- [WHAT TO PRODUCE]
Every line in the records below with the string "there" is to be copied out.

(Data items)
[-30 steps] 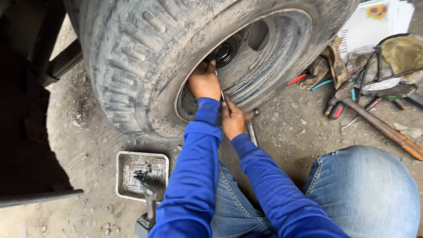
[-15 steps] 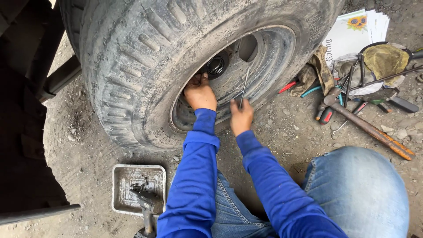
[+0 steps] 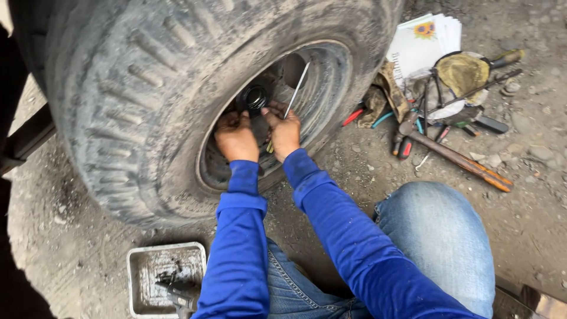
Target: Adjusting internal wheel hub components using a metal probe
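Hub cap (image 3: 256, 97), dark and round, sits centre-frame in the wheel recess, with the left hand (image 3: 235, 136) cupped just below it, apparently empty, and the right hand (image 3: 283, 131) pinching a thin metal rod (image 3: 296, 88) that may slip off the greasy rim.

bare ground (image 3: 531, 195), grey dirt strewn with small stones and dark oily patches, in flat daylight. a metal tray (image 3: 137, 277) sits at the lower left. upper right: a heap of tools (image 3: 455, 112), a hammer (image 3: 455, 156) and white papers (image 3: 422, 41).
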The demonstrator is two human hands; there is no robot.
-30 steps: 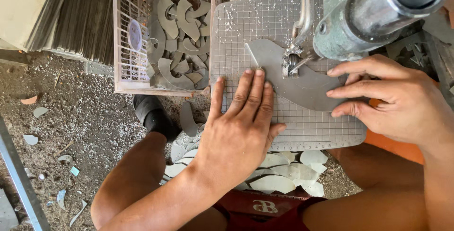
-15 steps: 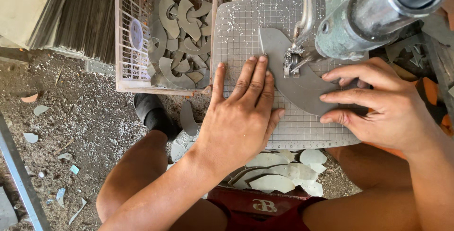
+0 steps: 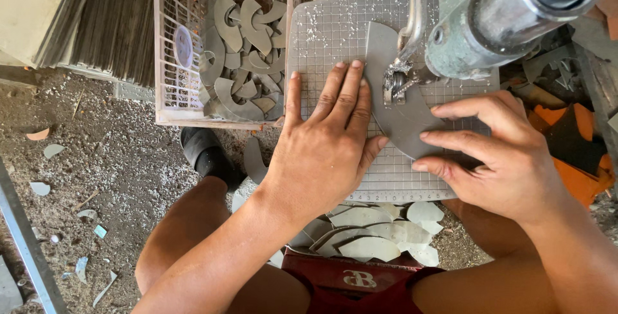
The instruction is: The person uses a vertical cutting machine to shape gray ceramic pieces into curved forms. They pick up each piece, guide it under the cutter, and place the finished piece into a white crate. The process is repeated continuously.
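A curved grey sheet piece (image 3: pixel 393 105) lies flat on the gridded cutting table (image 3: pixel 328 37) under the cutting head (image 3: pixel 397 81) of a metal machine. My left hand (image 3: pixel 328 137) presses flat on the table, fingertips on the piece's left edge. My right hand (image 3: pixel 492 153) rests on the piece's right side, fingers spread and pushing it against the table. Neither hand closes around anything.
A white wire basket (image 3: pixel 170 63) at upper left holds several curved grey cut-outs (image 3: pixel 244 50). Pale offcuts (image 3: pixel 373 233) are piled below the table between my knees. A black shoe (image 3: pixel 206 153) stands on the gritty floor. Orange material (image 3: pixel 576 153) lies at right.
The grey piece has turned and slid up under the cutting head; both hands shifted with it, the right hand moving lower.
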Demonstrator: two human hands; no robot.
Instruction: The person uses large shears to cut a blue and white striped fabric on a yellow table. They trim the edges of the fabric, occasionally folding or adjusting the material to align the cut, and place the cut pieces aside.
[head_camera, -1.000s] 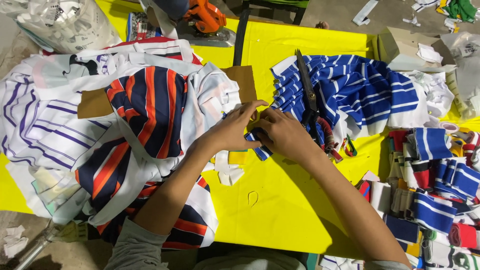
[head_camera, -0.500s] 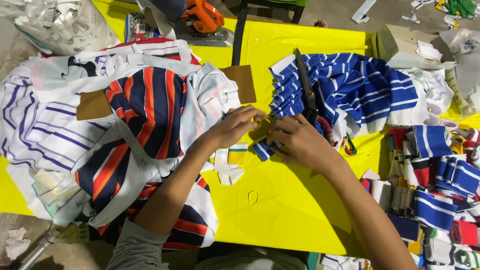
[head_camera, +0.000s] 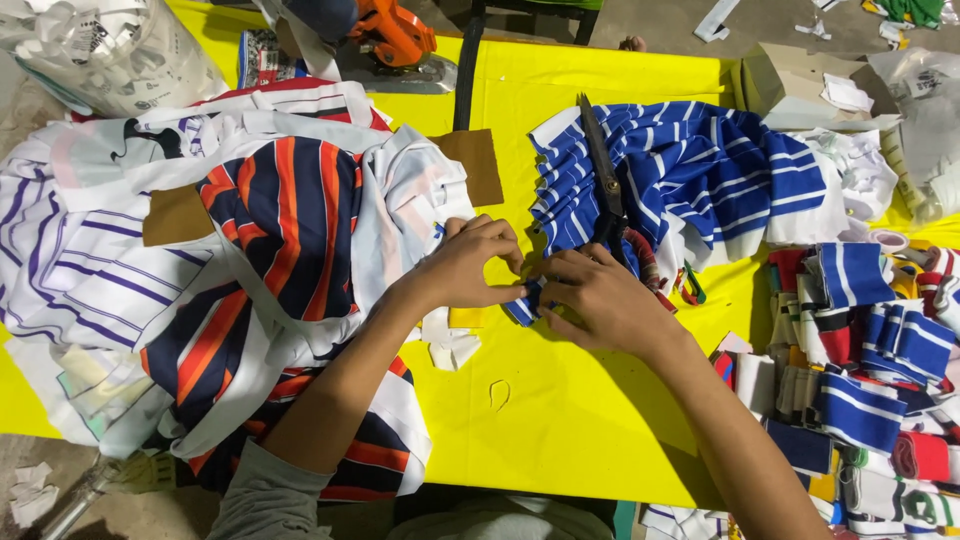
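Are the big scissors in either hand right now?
No. The scissors lie on the blue striped fabric, while both hands pinch a small striped piece.

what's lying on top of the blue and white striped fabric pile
A pair of long black scissors lies on the blue and white striped fabric pile, blades pointing away. The right hand covers the pile's near edge; the scissor handles are partly hidden.

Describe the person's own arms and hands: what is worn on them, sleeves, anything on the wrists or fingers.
Both forearms are bare from the elbow down. The left arm comes out of a short grey sleeve. The left hand and right hand wear no gloves, and no watch, bracelet or ring shows. The right arm's upper part is out of frame.
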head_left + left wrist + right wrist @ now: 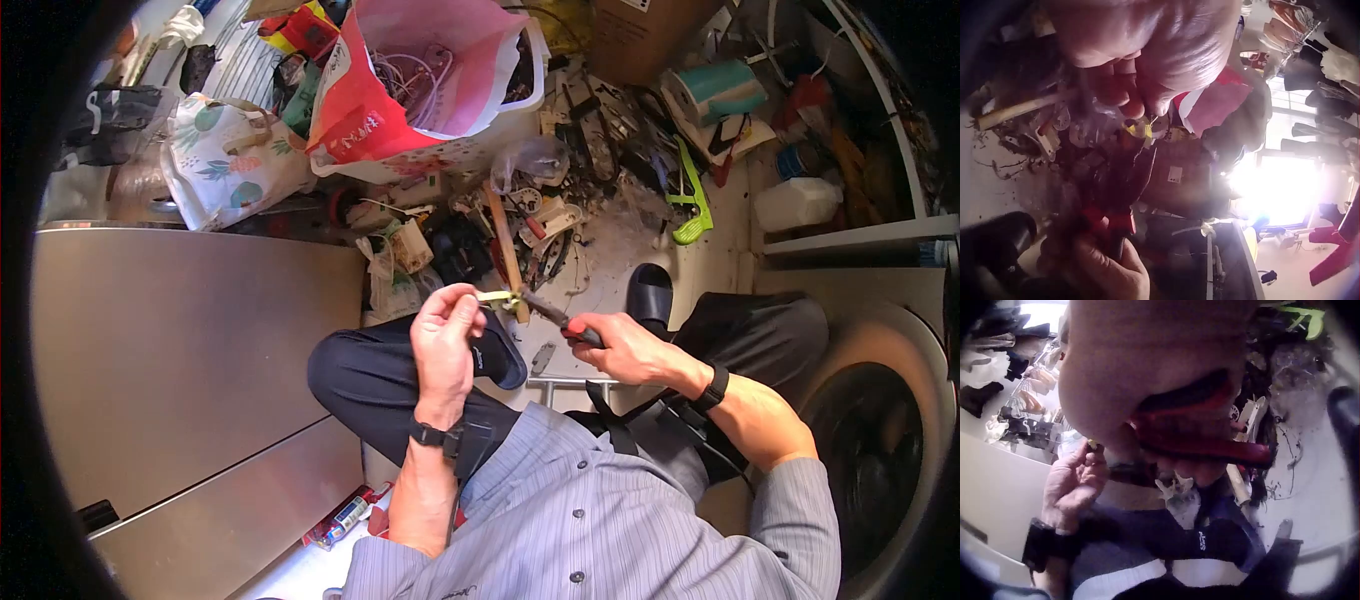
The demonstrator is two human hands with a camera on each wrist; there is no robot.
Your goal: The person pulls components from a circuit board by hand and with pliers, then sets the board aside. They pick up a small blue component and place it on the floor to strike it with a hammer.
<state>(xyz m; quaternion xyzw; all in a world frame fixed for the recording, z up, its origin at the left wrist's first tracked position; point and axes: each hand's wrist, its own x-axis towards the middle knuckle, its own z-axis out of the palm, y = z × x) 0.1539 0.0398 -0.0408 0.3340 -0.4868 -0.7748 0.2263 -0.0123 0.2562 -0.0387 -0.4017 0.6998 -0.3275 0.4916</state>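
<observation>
My left hand [445,340] pinches a small yellow-green strip [493,296] between thumb and fingers. In my right hand [625,348] is a pair of pliers [548,310] with dark jaws and red-and-black handles. The tips of the pliers are right at the strip's free end in the head view. From the left wrist, the yellow piece [1139,129] shows just under the fingertips, with the pliers' jaws pointing up toward it. The right wrist view shows the red handles [1210,450] lying in the palm, the fingers wrapped round them.
A wooden stick [505,240] lies on the cluttered floor below the hands. Beyond are a bin with a red bag [365,135], a bright green tool [690,200] and a cardboard box [640,40]. A metallic panel [200,340] stands left, a washing machine [890,340] right.
</observation>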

- [RESPONSE TO THE TASK]
The demonstrator is two human hands; there is no robot.
The demonstrator is two human hands with a camera on each wrist; there is no robot.

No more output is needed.